▶ [What you should do]: Everything from the line holding "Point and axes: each" through the last line of the listing needs to be repeated exactly, with no other lines.
========================================================================
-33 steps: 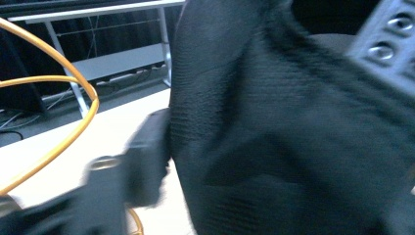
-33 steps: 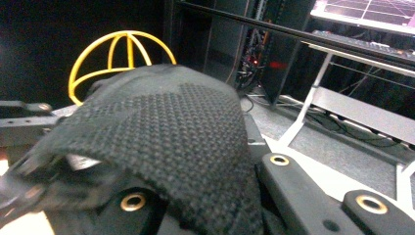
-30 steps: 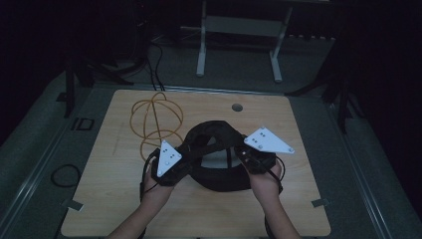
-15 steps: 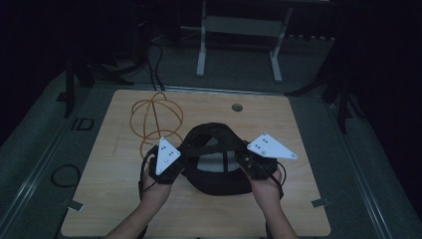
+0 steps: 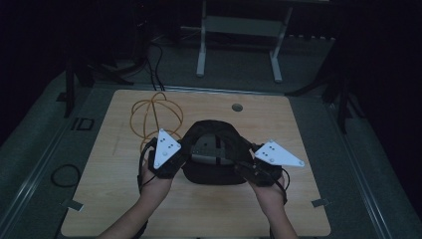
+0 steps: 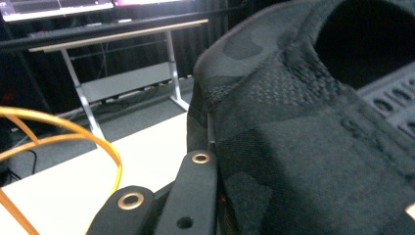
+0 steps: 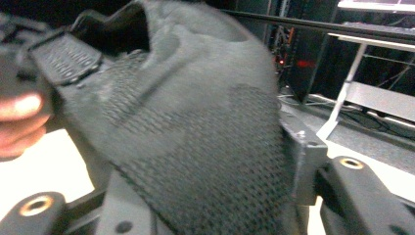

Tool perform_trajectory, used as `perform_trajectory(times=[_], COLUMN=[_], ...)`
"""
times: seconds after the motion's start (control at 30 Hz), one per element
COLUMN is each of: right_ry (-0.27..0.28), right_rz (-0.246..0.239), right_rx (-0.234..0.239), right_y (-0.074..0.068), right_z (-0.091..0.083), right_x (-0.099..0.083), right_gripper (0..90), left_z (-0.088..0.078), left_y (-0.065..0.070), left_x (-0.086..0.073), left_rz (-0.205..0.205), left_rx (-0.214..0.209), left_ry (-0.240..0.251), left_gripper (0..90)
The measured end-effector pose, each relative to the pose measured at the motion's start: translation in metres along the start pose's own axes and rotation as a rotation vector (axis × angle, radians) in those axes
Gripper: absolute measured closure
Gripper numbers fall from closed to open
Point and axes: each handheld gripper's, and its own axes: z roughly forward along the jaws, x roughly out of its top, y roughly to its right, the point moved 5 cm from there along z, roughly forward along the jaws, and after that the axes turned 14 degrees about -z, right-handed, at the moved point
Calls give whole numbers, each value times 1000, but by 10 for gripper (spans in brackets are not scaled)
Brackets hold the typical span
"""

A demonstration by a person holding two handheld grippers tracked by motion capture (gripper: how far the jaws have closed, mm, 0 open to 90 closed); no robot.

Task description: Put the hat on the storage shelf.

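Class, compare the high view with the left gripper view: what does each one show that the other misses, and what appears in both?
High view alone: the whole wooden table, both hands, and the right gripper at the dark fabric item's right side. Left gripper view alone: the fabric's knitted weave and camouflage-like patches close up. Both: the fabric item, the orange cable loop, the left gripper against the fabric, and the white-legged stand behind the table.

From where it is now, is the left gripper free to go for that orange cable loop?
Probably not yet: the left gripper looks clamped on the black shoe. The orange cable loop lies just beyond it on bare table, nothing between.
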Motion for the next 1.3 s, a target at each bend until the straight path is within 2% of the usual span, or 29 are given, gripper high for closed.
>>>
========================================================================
▶ [Answer area]:
Point and axes: each handheld gripper's, and its own axes: z roughly forward along the jaws, x roughly out of its top, y roughly to its right, the point moved 5 cm from there along z, roughly forward along the jaws, and after that the axes turned 14 degrees about -z, right-handed, at the moved point
Calls give whole numbers, each value times 1000, but by 10 for gripper (spans in brackets are not scaled)
Brackets hold the typical span
"""

A demonstration by a person holding two handheld grippers tracked by motion capture (gripper: how far the jaws have closed, mm, 0 open to 90 closed); no robot.

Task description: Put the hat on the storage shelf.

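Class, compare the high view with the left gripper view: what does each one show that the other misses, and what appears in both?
High view alone: the whole wooden table, both hands, and the right gripper at the dark fabric item's right side. Left gripper view alone: the fabric's knitted weave and camouflage-like patches close up. Both: the fabric item, the orange cable loop, the left gripper against the fabric, and the white-legged stand behind the table.

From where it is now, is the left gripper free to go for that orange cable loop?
Probably not yet: the left gripper looks clamped on the black shoe. The orange cable loop lies just beyond it on bare table, nothing between.
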Motion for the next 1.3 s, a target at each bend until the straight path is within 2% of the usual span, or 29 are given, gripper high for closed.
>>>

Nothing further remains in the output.